Além disso, as tropas que regressaram a casa aumentaram rapidamente a força de trabalho ao procurarem emprego.
À medida que a recessão se instalou, os preços caíram e a actividade empresarial entrou em colapso, mas a Reserva Federal insistiu em aumentar os impostos.
Quase 500 bancos nacionais faliram em 1921, quando a produção industrial parou e o desemprego duplicou.
Isto pode parecer devastador, mas Sharma diz que a abordagem de não interferência – deixar a crise seguir o seu curso, sem injetar dinheiro na economia e sem intervir para salvar os bancos – funcionou.
A abordagem permitiu que os países com fraco desempenho fossem eliminados da economia e que a crise terminasse em apenas 18 meses, argumenta.
“Temos uma prosperidade incrível após o período sem intervenção”, observa. “À medida que as pessoas aprendem a viver sem intervenção, os fracos são marginalizados.”
E hoje em dia?
Ao contrário do que aconteceu naquela altura, nos anos mais recentes, as respostas dos governos e dos bancos centrais às crises econômicas têm sido muito diferentes.
Há o exemplo de Crise de 2008quando os grandes bancos foram resgatados.
“Recuperação económica [dessa crise] foi fraco. Muitos economistas pensaram que a lição foi que deveríamos ter feito mais”, diz Sharma.
Alguns anos depois, na pandemia da Covid-19, no meio de uma brutal crise humana e económica, mais uma vez as autoridades intervieram injetando grandes quantias de dinheiro.
“Os governos anunciaram grandes planos de isolamento social e administraram medidas de estímulo. A ideia era que era melhor errar pelo excesso do que pela falta de ação”, afirma o autor.
“Sim, os governos devem intervir nas crises. Mas desta vez o estímulo foi tão grande que fez com que a inflação e também os preços dos activos subissem.”
Ele se opõe, enfatiza, à excessiva intervenção estatal e monetária.
Sharma diz que até a década de 1970, as autoridades estavam relutantes em intervir na economia e salvar o sector privado.
O problema é que agora “existe uma cultura de resgate”.
Intervir em tempos de crise
Do outro lado da balança, há muitos economistas que defendem intervenções económicas em tempos de crise.
Um deles é Ben Bernanke, antigo presidente da Reserva Federal, o banco central dos EUA, que liderou o resgate do banco de investimento Bear Sterns no início de 2008.

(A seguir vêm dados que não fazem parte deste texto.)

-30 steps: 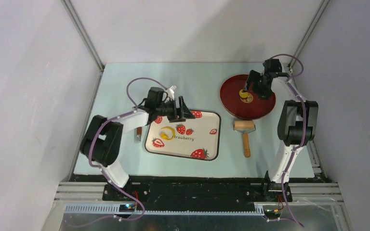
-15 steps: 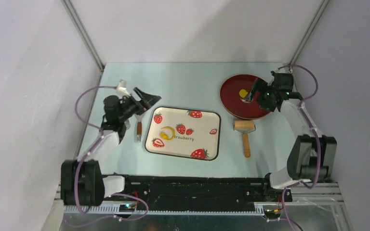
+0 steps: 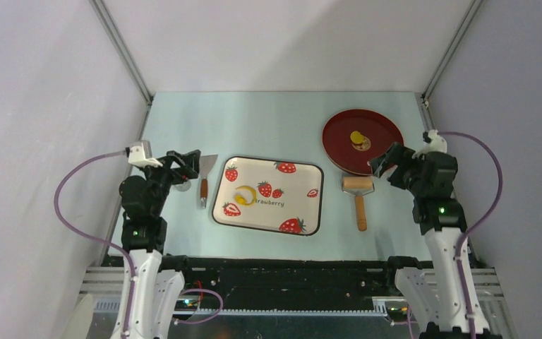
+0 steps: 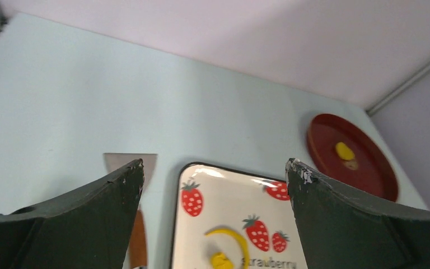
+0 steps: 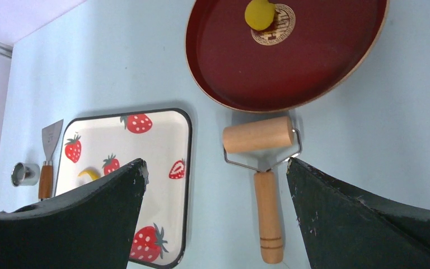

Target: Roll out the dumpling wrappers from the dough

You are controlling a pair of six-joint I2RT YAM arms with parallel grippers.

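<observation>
The yellow dough (image 3: 245, 194) lies as a curved strip with a small lump on the strawberry-print tray (image 3: 298, 192), also seen in the left wrist view (image 4: 221, 260). Two dumpling wrappers rest on the red plate (image 3: 387, 134): a yellow disc (image 3: 356, 136) overlapping a tan disc (image 3: 361, 146), also visible as the yellow disc (image 5: 260, 12) and the tan disc (image 5: 277, 27). My left gripper (image 3: 183, 168) hovers open left of the tray, above the scraper (image 3: 205, 173). My right gripper (image 3: 387, 166) hangs open by the plate's near right rim, holding nothing.
A wooden rolling pin (image 3: 358, 194) lies between the tray and the plate, handle toward me (image 5: 269, 213). A small metal ring cutter (image 5: 25, 174) stands left of the scraper's handle (image 5: 46, 180). Grey walls close in both sides and the back.
Both arms have drawn back toward the near edge. The left gripper left the tray's far edge, the right gripper left the plate, and both opened wider.
</observation>
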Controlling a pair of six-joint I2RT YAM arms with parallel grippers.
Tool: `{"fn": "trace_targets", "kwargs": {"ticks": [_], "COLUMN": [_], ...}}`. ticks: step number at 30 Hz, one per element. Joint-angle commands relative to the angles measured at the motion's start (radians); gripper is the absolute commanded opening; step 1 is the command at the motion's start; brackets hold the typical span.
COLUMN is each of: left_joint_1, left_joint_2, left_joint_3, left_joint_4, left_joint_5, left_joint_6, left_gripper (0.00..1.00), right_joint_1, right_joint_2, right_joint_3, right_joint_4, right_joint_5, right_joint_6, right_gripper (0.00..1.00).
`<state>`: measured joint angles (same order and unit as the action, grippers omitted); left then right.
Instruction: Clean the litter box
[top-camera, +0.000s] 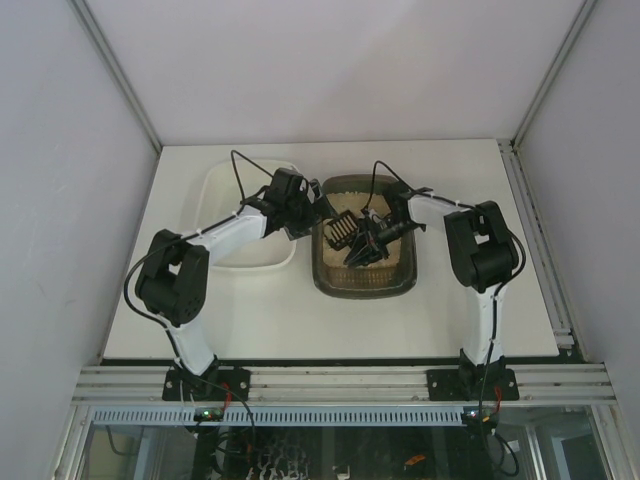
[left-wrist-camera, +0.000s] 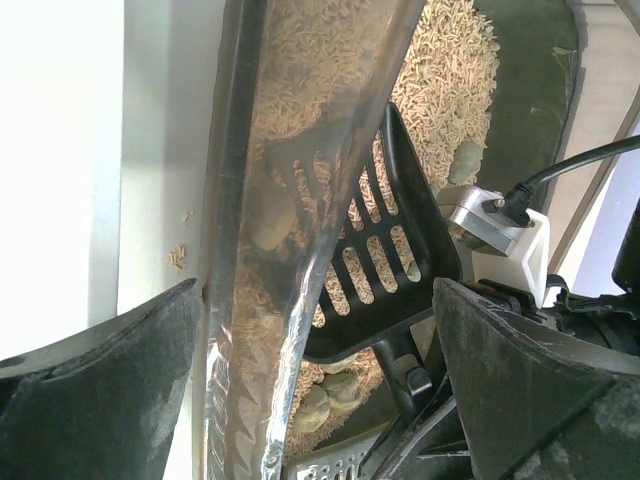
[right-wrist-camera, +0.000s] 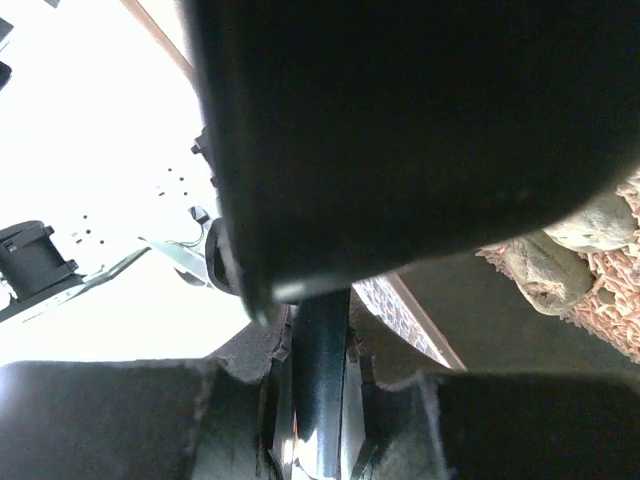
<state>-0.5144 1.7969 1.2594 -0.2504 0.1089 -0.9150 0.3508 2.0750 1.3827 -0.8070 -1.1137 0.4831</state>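
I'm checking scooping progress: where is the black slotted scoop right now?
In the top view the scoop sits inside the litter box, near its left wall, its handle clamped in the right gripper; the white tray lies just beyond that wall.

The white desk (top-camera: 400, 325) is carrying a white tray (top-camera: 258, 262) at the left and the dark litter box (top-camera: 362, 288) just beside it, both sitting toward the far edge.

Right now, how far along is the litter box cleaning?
Done: the right gripper is shut on the handle of the black slotted scoop. In hand: the scoop lies in the litter box with litter on its slots, while the open left gripper straddles the box's rim. Left: grey-green clumps lie in the litter; the visible part of the white tray shows none.
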Motion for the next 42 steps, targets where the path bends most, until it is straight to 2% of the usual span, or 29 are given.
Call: {"fn": "trace_targets", "kwargs": {"ticks": [1, 6, 11, 15, 18, 23, 29, 32, 38, 39, 40, 42], "left_joint_1": [-0.009, -0.010, -0.001, 0.039, 0.095, 0.194, 0.327, 0.349, 0.353, 0.354, 0.355, 0.364], "left_joint_2": [-0.057, -0.052, -0.061, -0.086, -0.105, -0.150, -0.316, -0.413, -0.563, -0.575, -0.585, -0.604], "left_joint_3": [-0.003, 0.001, 0.034, 0.135, 0.241, 0.383, 0.320, 0.227, 0.012, -0.008, -0.028, -0.067], "left_joint_4": [0.049, 0.048, 0.025, -0.080, -0.243, -0.494, -0.572, -0.561, -0.519, -0.532, -0.545, -0.564], "left_joint_5": [0.057, 0.071, 0.084, 0.125, 0.143, 0.127, 0.175, 0.134, 0.017, 0.013, 0.012, 0.012], "left_joint_6": [-0.004, -0.001, 0.024, 0.148, 0.290, 0.519, 0.661, 0.763, 0.872, 0.885, 0.898, 0.918], "left_gripper": [1.00, 1.00, 1.00, 1.00, 1.00, 1.00, 1.00, 1.00, 1.00, 1.00, 1.00, 0.99], "right_joint_1": [-0.031, -0.038, -0.035, -0.034, -0.040, -0.036, -0.023, -0.013, 0.014, 0.012, 0.006, 0.021], "right_joint_2": [-0.075, -0.144, -0.222, -0.331, -0.430, -0.642, -0.782, -0.771, -0.646, -0.612, -0.586, -0.569], "right_joint_3": [-0.032, -0.090, -0.123, -0.173, -0.268, -0.555, -0.872, -0.957, -0.994, -1.014, -1.020, -1.008], "right_joint_4": [0.041, 0.047, 0.068, 0.114, 0.208, 0.634, 1.253, 1.598, 2.053, 2.244, 2.304, 2.309], "right_joint_5": [-0.036, -0.007, 0.088, 0.115, 0.115, 0.182, 0.293, 0.320, 0.314, 0.310, 0.313, 0.302], "right_joint_6": [0.037, 0.006, -0.006, 0.000, 0.047, 0.208, 0.364, 0.492, 0.599, 0.647, 0.686, 0.644], "right_gripper": [0.00, 0.00, 0.00, 0.00, 0.00, 0.00, 0.00, 0.00, 0.00, 0.00, 0.00, 0.00]}}
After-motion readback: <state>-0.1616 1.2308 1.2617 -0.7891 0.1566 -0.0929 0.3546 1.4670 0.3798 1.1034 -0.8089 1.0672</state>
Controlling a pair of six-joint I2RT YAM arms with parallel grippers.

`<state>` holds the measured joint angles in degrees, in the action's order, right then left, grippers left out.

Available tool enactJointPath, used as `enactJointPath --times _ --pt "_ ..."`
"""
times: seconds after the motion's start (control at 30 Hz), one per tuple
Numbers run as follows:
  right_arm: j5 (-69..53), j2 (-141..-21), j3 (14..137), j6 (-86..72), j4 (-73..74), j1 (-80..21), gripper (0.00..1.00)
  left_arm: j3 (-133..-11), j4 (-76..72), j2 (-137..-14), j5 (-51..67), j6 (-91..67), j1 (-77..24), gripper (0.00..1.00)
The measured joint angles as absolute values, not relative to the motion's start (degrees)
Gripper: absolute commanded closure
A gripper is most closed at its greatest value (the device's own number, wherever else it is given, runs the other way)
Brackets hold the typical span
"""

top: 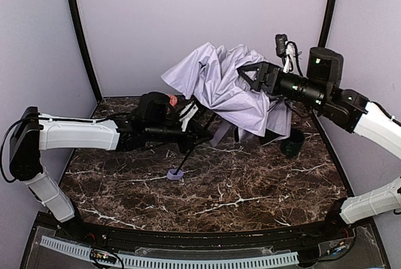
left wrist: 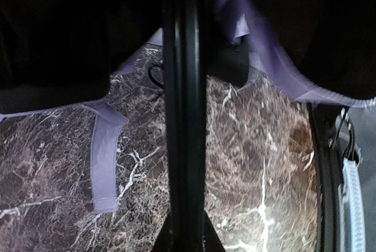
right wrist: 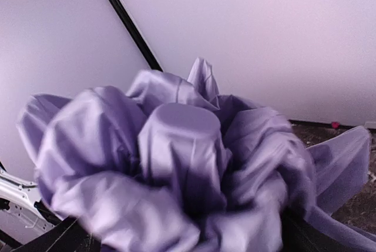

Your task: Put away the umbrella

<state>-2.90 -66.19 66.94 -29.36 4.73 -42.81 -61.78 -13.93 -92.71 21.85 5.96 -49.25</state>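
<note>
While the left hand point(top: 191, 125) clamps its thin shaft point(left wrist: 185, 117), the umbrella point(top: 219, 84) hangs bunched over the worktop's point(top: 250, 187) twelve o'clock, handle point(top: 176, 174) touching it; the right hand point(top: 250, 79), spread wide, meets the canopy point(right wrist: 182, 146). Collapsing stage, I'd say: next, gather fabric tight.

The left gripper point(top: 190, 126) clamps the umbrella point(top: 219, 84) shaft, handle below its jaws; the right gripper point(top: 252, 76), jaws spread, presses into the canopy.
</note>
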Motion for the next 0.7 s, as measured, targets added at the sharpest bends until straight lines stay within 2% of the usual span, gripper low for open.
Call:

“Fiquei preocupado, mas me senti muito confortável com a decisão”, disse Bernanke ao programa Marketplace da BBC, uma década após o resgate.
“Se o Bear Stearns tivesse ficado fora de controle, teria repercutido no sistema financeiro, causando muitos danos.”
Pouco depois, outros bancos de investimento ficaram à beira do abismo e Alistair Darling, então Chanceler do Tesouro do Reino Unido, interveio no maior resgate bancário da história britânica.
“Claro que dá medo, foi como se uma catástrofe batesse à porta. Mas demorei um nanossegundo para pensar que não poderíamos deixar isso acontecer.”
Quem está certo então? Deverão os políticos intervir e apoiar as empresas privadas em tempos de crise, ou deverá a sociedade aceitar o sofrimento a curto prazo para obter ganhos de produtividade futuros?
Por enquanto, Ruchir Sharma diz que alguns planos precisam ser delineados antes que a próxima crise chegue.
“Vamos traçar o limite agora”, diz ele, sugerindo que os governos tenham um roteiro no caso de ocorrer uma crise financeira.
“Vamos fazer um plano hoje”, diz ele. “Não sinto que estejamos planejando.”
*Vivienne Nunis é jornalista do programa de rádio BBC Business Daily e entrevistou Ruchir Sharma em Londres. Este texto foi adaptado do programa de rádio.